**EXERCISE OBJECTIVE**. Out of the material that follows, write out exactly the lines from the line with "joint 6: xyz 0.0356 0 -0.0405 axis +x" to the line with "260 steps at", both ends included, and no others.

**DATA SHOWN**.
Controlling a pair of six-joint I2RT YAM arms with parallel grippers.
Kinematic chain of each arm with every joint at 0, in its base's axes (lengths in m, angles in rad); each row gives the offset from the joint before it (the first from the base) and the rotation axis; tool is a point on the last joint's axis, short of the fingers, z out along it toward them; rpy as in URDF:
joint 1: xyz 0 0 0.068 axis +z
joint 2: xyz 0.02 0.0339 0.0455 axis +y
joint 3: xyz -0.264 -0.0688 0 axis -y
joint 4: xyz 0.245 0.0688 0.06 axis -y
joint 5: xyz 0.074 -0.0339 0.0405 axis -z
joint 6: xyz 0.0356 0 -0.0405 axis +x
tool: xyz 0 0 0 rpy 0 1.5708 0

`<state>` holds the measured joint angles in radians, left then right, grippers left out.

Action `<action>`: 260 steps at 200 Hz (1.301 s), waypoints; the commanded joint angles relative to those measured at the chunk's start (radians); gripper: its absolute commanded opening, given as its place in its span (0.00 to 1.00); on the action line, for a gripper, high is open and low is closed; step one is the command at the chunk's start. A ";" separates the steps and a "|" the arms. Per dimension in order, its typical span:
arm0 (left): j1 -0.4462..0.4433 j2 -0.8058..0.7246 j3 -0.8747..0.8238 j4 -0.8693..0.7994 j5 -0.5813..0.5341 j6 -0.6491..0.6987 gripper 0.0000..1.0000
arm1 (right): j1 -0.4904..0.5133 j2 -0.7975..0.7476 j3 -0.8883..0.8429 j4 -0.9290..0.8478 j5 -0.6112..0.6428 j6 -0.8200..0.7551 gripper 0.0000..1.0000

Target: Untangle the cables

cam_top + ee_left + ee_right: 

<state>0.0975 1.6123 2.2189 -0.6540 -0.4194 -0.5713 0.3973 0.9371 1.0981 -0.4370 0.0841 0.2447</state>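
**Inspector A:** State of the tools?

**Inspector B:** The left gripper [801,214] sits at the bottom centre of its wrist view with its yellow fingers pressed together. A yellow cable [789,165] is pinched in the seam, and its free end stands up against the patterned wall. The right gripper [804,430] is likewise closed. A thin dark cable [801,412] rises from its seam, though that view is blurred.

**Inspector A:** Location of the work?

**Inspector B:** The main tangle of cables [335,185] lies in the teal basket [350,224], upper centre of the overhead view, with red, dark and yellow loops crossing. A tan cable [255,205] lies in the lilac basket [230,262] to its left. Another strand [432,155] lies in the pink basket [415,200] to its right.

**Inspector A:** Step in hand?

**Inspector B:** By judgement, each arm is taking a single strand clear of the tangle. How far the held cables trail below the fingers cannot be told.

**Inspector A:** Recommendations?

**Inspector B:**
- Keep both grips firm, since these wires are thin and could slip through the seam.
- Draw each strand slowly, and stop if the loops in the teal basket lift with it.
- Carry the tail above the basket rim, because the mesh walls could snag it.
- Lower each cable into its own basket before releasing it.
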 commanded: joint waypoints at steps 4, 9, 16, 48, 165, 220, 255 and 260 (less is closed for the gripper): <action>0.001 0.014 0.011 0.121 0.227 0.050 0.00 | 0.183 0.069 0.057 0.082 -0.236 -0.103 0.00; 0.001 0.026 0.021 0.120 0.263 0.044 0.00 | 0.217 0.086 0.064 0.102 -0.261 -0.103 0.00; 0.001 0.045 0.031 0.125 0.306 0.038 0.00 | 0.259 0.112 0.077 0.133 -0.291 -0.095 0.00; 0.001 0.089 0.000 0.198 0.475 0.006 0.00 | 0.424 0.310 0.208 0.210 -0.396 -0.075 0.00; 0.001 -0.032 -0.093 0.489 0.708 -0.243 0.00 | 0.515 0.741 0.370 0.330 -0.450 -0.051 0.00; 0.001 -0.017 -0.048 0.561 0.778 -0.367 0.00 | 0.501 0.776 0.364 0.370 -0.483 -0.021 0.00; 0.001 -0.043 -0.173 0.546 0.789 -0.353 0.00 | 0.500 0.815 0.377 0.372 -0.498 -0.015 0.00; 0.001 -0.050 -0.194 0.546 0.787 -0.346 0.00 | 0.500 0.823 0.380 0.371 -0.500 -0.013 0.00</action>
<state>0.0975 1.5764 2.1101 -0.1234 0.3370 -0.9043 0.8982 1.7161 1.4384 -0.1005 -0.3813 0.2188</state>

**OUTPUT BELOW**.
joint 6: xyz 0.0356 0 -0.0405 axis +x
tool: xyz 0 0 0 rpy 0 1.5708 0

`<state>` holds the measured joint angles in radians, left then right, grippers left out.

Action `<action>`: 260 steps at 200 Hz (1.301 s), waypoints; the commanded joint angles relative to those measured at the chunk's start (radians); gripper: its absolute commanded opening, given as its place in its span (0.00 to 1.00); on the action line, for a gripper, high is open and low is closed; step one is the command at the chunk's start. A ";" separates the steps and a "|" the arms. Per dimension in order, its typical span:

Nothing remains to be added to this answer.